His shouting unheard above the roar of the engine the MP jumped back, starting to unslung his AKM as he did so. The car almost brushed him and. as the passenger window drew level, he suddenly clutched at his chest, staggered and crumpled.
‘There’s another of the bastards.’
In response to Libby’s yell Hyde slung the wheel hard over, stamped on the gas pedal and hurled the big wagon straight at the second MP who was scrambling from the little tent, pushing his rifle before him.
If the Russian screamed he wasn’t heard. The deep treaded tyres crushed him into the hard earth and the tent was ripped to shreds by the tangled mass of barbed wire and broken stakes the truck bulldozed before it.
As Hyde hauled the encumbered vehicle back on to course, a wheel ran over the parked motorcycles and the wire was dragged from the truck as it straightened up again behind the command car.
Ahead of them the track led right up to the camp. Burke had seen the tank drive into the motley collection of shelters and appear to melt away. For a moment he had the wildly illogical thought that he’d follow it and find it had crushed a bloody course over hundreds of refugees.
‘Keep going.’ It was hardly noticeable, but Revell’s senses were tuned to such a pitch that he instantly noticed the tiny check to their speed. ‘Follow the tank.’ What, from his vantage point up in the roof of the farm, had looked like the start of just another of the many paths that wound through the camp, as they got closer revealed itself to be wide enough to comfortably accept the car, and the truck behind it.
Immediately it started to slope steeply and, as it levelled out again, the false roofs of the camp were forty feet above them, supported by lattice girdering. It was a very different view to the one from outside.
‘I’ll have to put the side lights on, I can’t see a sodding thing.’ Fumbling about with the unfamiliar controls, Burke managed to turn on the wipers and interior light before he pulled the correct knob. He found it just in time. The faint illumination they provided showed a curtain of what looked like thick black canvas blocking their way.
‘It’s just a black-out screen.’ Revell punched Burke on the arm. ‘We’re committed now, drive on.’ He brought up his combat shotgun and levelled it out of the window. Six more of the big twenty round drum magazines were attached to his belt, another lay in his lap. ‘Just take it slow, don’t lose contact with the truck.’
Burke shoved the gear lever across and down, and they began to nudge forward into pitch darkness. The coarse material parted in the middle and scraped and flapped down either side of the car, then slapped together behind them.
The six-wheeler was halfway through the first curtain when the car reached a second, twenty yards ahead. Cohen, riding in the back of the Ural, heard the frayed edge of the material as it brushed along the steel hooped canvas top. He’d rejected the small window of smoked Perspex in the tilt and was looking out of the weapon slit he’d made below it. There was nothing to be seen in the inky blackness.
Dooley had a better vantage point, looking forward, over the truck’s cab roof. ‘I can see the car’s lights, looks like there’s another of these doors, he’s driving into it now… Jesus Christ.’

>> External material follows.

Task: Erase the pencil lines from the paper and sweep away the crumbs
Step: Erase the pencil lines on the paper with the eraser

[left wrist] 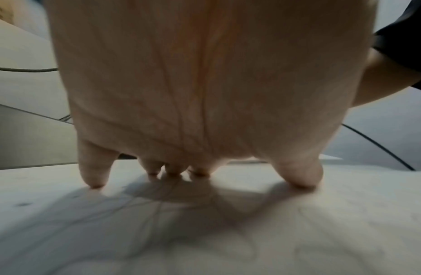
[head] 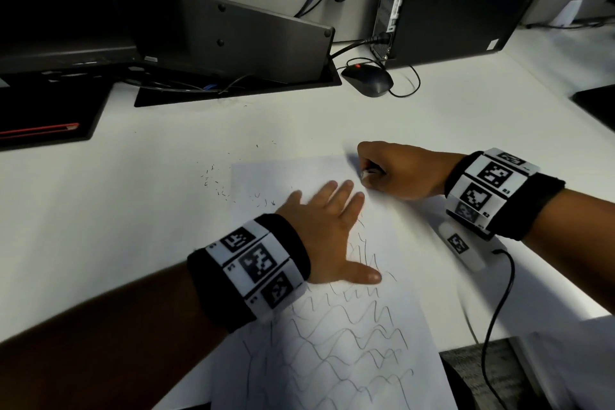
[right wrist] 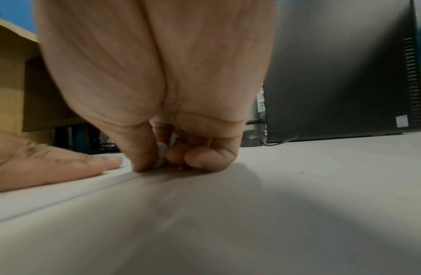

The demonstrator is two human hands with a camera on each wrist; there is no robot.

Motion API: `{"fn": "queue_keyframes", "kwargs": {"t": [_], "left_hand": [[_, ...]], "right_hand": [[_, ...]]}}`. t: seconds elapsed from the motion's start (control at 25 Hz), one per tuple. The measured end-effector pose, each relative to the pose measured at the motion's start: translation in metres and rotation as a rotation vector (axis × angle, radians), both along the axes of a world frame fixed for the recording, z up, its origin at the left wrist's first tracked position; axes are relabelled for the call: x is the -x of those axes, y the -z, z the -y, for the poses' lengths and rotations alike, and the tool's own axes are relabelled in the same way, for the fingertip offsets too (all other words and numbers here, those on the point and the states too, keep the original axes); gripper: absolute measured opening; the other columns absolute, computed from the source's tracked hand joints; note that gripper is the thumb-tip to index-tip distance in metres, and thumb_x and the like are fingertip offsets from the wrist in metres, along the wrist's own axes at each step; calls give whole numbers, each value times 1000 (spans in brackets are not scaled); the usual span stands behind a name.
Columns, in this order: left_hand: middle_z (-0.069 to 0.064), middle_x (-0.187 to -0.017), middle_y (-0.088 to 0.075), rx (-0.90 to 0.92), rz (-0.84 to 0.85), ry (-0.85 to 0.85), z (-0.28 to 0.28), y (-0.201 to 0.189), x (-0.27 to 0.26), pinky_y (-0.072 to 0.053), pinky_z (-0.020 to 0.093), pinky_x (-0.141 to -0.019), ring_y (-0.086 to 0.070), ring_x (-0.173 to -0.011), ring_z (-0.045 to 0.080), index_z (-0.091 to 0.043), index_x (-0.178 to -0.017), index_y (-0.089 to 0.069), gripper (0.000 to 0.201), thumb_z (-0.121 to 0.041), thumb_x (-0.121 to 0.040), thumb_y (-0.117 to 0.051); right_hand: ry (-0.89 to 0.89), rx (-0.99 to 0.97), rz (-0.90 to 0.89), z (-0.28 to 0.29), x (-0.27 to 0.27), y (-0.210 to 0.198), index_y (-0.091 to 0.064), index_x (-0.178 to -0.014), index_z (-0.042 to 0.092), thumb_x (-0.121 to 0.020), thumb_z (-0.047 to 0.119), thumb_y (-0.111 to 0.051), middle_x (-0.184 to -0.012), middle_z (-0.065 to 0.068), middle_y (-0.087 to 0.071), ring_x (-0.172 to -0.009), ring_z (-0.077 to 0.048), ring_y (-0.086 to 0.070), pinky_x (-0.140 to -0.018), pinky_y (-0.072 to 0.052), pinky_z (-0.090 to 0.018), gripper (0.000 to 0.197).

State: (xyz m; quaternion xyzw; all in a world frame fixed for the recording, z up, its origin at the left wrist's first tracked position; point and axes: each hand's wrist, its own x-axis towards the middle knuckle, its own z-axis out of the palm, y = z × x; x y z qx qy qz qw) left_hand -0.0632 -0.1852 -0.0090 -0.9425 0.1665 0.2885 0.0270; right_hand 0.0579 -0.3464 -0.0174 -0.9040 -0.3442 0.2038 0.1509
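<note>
Paper (head: 392, 243), one thin sheet flat on the counter (head: 149, 226), likely light and quick to crease or slide: left hand (head: 327, 233) pins it, fingers spread. Right hand (head: 396, 170), at the far corner, pinches a small pale eraser (right wrist: 161, 148). Pencil lines (head: 349, 343) cover the near half; crumbs (head: 216, 181) lie beyond the left hand; no containers.
</note>
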Motion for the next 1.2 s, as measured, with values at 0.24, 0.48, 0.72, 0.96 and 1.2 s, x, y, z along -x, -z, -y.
{"fn": "queue_keyframes", "kwargs": {"t": [0.24, 0.48, 0.72, 0.96, 1.2], "left_hand": [[23, -163, -3, -399, -8, -356, -42, -19, 16, -23, 55, -117, -14, -149, 37, 0, -155, -10, 127, -95, -72, -21], [9, -163, 23, -139, -30, -219, -41, -5, 33, -8, 55, -121, 14, -152, 22, -11, -155, 16, 122, -93, -74, -22], [13, -165, 14, -152, 25, -226, -48, -16, 36, -11, 53, -121, 4, -153, 25, -7, -156, 9, 121, -92, -74, -19], [24, -162, -8, -378, 75, -429, -76, -18, 39, -20, 52, -119, -16, -149, 36, 3, -153, -13, 130, -95, -68, -8], [18, -165, 4, -334, 41, -299, -72, -11, 41, -8, 56, -120, -1, -153, 29, -2, -156, -3, 124, -94, -72, -12]], "right_hand": [[11, 18, 5, 2, -1, 1, -39, -76, 21, -90, 15, -49, -76, 6, -49, -68, -17, -44, -65, -42, -33, 19], [6, 28, 49, 0, 0, 2, -42, -79, 16, -90, 16, -51, -73, 6, -48, -65, -15, -42, -61, -38, -29, 15], [0, 21, 54, 0, 0, 2, -41, -76, 17, -89, 16, -52, -70, 6, -48, -63, -15, -41, -60, -39, -30, 18], [4, 9, 53, 1, 0, 3, -42, -76, 17, -89, 13, -51, -70, 6, -49, -63, -15, -41, -59, -38, -30, 16], [-2, 11, 61, 0, 0, 1, -39, -73, 20, -89, 13, -52, -71, 6, -48, -63, -13, -40, -59, -36, -28, 21]]}}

A blaze of white light, a blast of noise and roasting hot air burst over them. ‘Got you, you ugly bastards.’
The second anti-aircraft position wasn’t so immediately obvious, but he knew it would show up soon. Several layers of camouflage netting offered some cover in the daytime, but at night they gave up their small amount of stored heat very rapidly, and the ground below them, in the shade all day, quickly showed up against the still warm surrounding open slopes.
From the direction of the workshops came the dull boom of an explosion. Clarence ignored it and went on with his survey; he was looking for targets of his own.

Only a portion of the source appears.